What is the One Word That Separates Humans From Artificial Intelligence?
As artificial intelligence gradually enters many areas of life and begins to gain more importance, researchers are trying to find the word that will distinguish between humans and artificial intelligence.
What would happen if we had to distinguish between a human and a robot with artificial intelligence without seeing or hearing, and decide which one is human with a single word?
Which word characterizes a person?
By conducting research on this subject, scientists both clarify our assumptions about artificial intelligence and reveal some surprising information about the functioning of the human brain.
Artificial intelligence is now used in the fields of automatic chat and language production, as well as writing the long texts we encounter in daily life. How can we understand whether the customer representative we correspond with online is a real person or a product of an algorithm? Or how do we decide whether a fictional story is machine- or human-generated? We must be prepared for this, as communicative artificial intelligence is now beyond a theoretical possibility.
John McCoy, from the research team at the Massachusetts Institute of Technology (MIT), questioned the possibility of using a test developed by British scientist Alan Turing in 1950 to distinguish machine intelligence from human intelligence.
Accordingly, a standard chat interface is opened to each referee via the computer. They have to guess without knowing whether they are having a text conversation with a real person or with a computer program equipped with artificial intelligence. If the bot chat can convince a certain number of referees, it passes the Turing test.
McCoy and his team are working on whether a single word can be decisive in this test. "In this case, the question arose as to which word is unique to humans," he says. The results of the research were published in the Journal of Experimental Social Psychology.
In the first experiment, McCoy and his colleague Tomer Ullman asked 1,000 people to suggest a word that could be unique to humans and tried to find what the resulting words had in common.
The words in the top 10 and the number of recommenders were as follows:
•Love (134)
•Compassion (33)
•Human (30)
•To please (25)
•Mercy (18)
•Empathy (17)
•Emotion (14)
•Robot (13)
•Humanity (11)
•Live (9)
“It was interesting how much overlap there was between the words people were suggesting,” says McCoy. "While there were so many words to choose from the dictionary, people chose words that provided such a large overlap."
10 percent of participants chose the word "love" out of hundreds of thousands of possibilities. The total share of the words in the top four was 25 percent.
Among general topics, bodily functions (like "going to the bathroom"), faith and forgiveness (like "compassion" and "hope"), emotions (like "empathy"), and food (like "bananas") were the most popular categories.
In their second experiment, McCoy and Ullman tried to understand how other people evaluated the words revealed in the first experiment.
They formed pairs of different combinations of the most frequently mentioned words (such as "human" and "love") and asked other subjects to guess which one was suggested by the human and which was suggested by the computer.

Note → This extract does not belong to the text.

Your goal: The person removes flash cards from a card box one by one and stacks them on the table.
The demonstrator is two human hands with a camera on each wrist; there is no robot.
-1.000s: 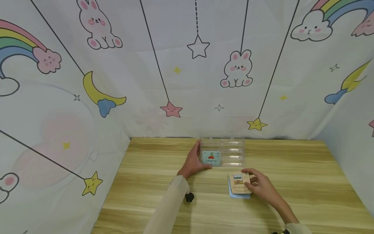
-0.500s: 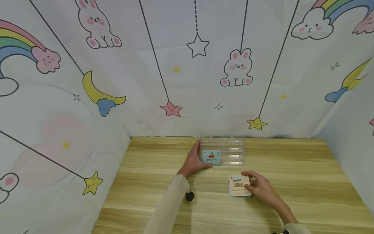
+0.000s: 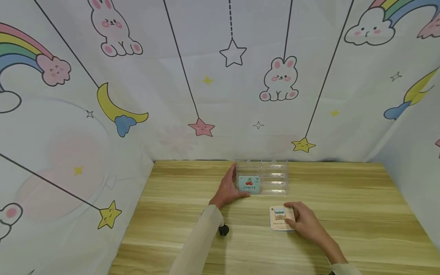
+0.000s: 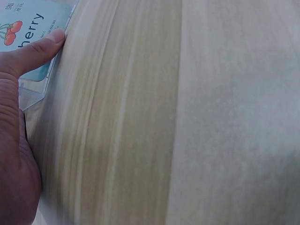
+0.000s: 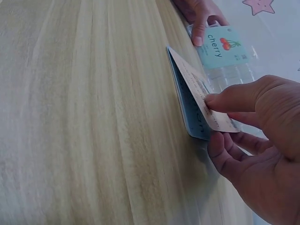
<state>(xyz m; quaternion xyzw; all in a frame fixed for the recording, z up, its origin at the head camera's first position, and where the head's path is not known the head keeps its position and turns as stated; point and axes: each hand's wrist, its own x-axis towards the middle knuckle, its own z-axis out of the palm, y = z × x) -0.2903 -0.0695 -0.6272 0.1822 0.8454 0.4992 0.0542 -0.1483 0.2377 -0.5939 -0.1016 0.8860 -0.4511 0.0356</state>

As in the first experiment, the word "love" was found to be the word most attributed to humans. However, the word that came up the most among the available options was the word "shit." However, as a common characteristic of humanity, an expression of emotion was seen as much more decisive.
Words that people used outside of the dictionary definition were also among the commonly suggested ones.
The reason for this can be seen as a reflection of the current level of artificial intelligence. While computer programs and robots can now write simple descriptive sentences and even short stories, they have difficulty with human humor and sarcasm. In order to choose humor and the words used in this context correctly, it is necessary to understand the subject and know the cultural connections hidden in each word.
Besides these speculations, McCoy believes that this experiment offers an important tool in understanding people's inherent assumptions about other groups. For example, what word would you choose to prove that you are a woman? Or with what single word can you prove that you are French or a socialist? In these cases, words that each group member knows within their own group and that outsiders may misunderstand or disregard are chosen.
McCoy believes this simple question prompts people to think deeply about the distinction between humans and artificial intelligence and the communication between the two.
McCoy says that his favorite among the words that emerged in the experiment was "ummm…" and that he considered it a "clever suggestion."